DataArkansas  

Inadequate Data

to perform any analysis.

Data Request Process Grade 0.0 / 5 (F)
Factors Supporting Grade
Request Responsiveness
Financial Accessibility
Timeliness
No Residency Required
Appeal Responsiveness

*These factors track the process--i.e. the effort and obstacles--for obtaining data from individual states under the Freedom of Information Act (FOIA) request and appeals process. These factors do not measure the quality of the data; only the process of attempting to obtain the data.

Data Status

  • Residency

    The person filing the request must be a legal resident of Arkansas

  • $150

    Cost to request information

We were not able to attain any data from Arkansas. Arkansas erects significant obstacles to requesting and receiving any data, including a residency requirement–i.e. that the person filing the request be a legal resident of Arkansas–and high cost of $150.

Arkansas never responded to us on any alternatives for requesting data outside of residency requirements, and even for those who meet the residency requirement, Arkansas exacts significant costs, including the “actual costs of mailing or faxing or emailing the records” with a baseline copy charge of $25.

Although we attempted to use publicly available web portals to identify individuals incarcerated under felony murder, as in most other states, Arkansas does not have a statute specifically codifying felony murder, which would make it easier to identify and isolate felony murder conviction data. Instead, as in most other states, felony murder is defined with its other murder statutes and the publicly available conviction and sentence information did not distinguish felony murder from other murder convictions.

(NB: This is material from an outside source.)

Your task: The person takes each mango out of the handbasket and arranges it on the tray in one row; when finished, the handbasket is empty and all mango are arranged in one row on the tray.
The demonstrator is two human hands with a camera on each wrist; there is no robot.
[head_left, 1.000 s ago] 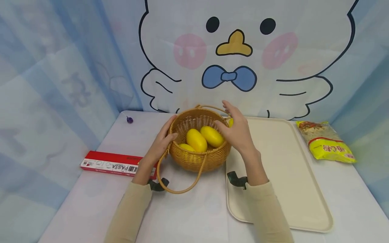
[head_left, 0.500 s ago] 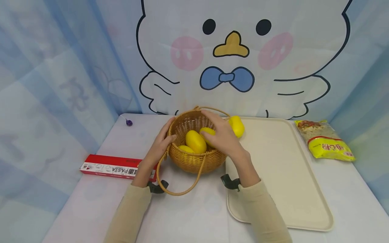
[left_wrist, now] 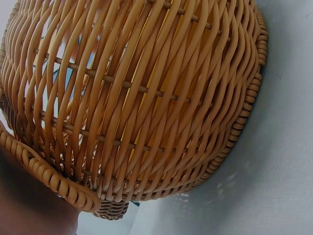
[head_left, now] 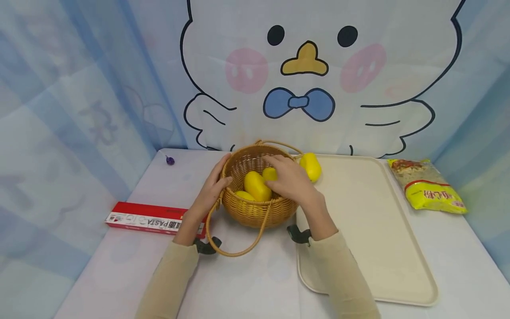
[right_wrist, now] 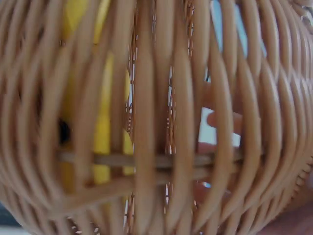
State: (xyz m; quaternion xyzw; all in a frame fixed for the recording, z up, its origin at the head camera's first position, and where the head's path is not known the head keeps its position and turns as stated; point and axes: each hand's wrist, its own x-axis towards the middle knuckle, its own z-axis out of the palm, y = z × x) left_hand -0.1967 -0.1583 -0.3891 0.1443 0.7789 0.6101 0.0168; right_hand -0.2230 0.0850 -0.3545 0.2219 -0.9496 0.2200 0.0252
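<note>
The left hand (head_left: 211,188) holds the rim of a round tan wicker basket (head_left: 255,215), thumb over the edge, seemingly to steady it. Inside, the right hand (head_left: 292,179) half covers a smooth yellow oval fruit (head_left: 269,174); its fingertips are hidden, so I can't tell whether it grips. Two more yellow fruits (head_left: 257,186) sit alongside; another yellow fruit (head_left: 311,167) lies outside, by the rectangular cream tray (head_left: 370,239).

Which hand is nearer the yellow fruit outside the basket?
Right. The right hand is over the basket, just beside that yellow fruit; the left hand holds the basket's opposite side.
</note>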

In Arkansas, felony murder is defined in both first (Ark. Code Ann. § -5-10-102) and capital murder statutes. (Ark. Code. Ann. § 5-10-101). The degrees of murder depend on the seriousness of the underlying felony: prosecutors can charge first degree murder for any underlying felony, while capital murder requires prosecutors to prove the commission of only certain more severe underlying felonies.

Prosecutors can charge and convict any person of first degree and capital murder without having to prove that they intended to cause another person’s death, but do have to prove that during the commission of another felony, either the person or their accomplice exhibited a “extreme indifference to the value of human life” (first degree). Prosecutors can prove first degree murder even when the death was caused by a third non-party (i.e. neither the person nor their accomplice).

People charged with felony murder in Arkansas can raise an “affirmative defense” that they weren’t the one who committed or aided in the commission of the homicide to defend against a capital murder prosecution, or in the case of first degree murder charges, additionally weren’t armed, and “reasonably believed” that no other participant was armed or “intended to engage in conduct that could result in death or serious physical injury.“ Affirmative defenses, however, are extremely difficult to prove.

A conviction for felony murder carries a sentence of life without parole or death (capital murder), or 10-40 years, or life (first degree murder).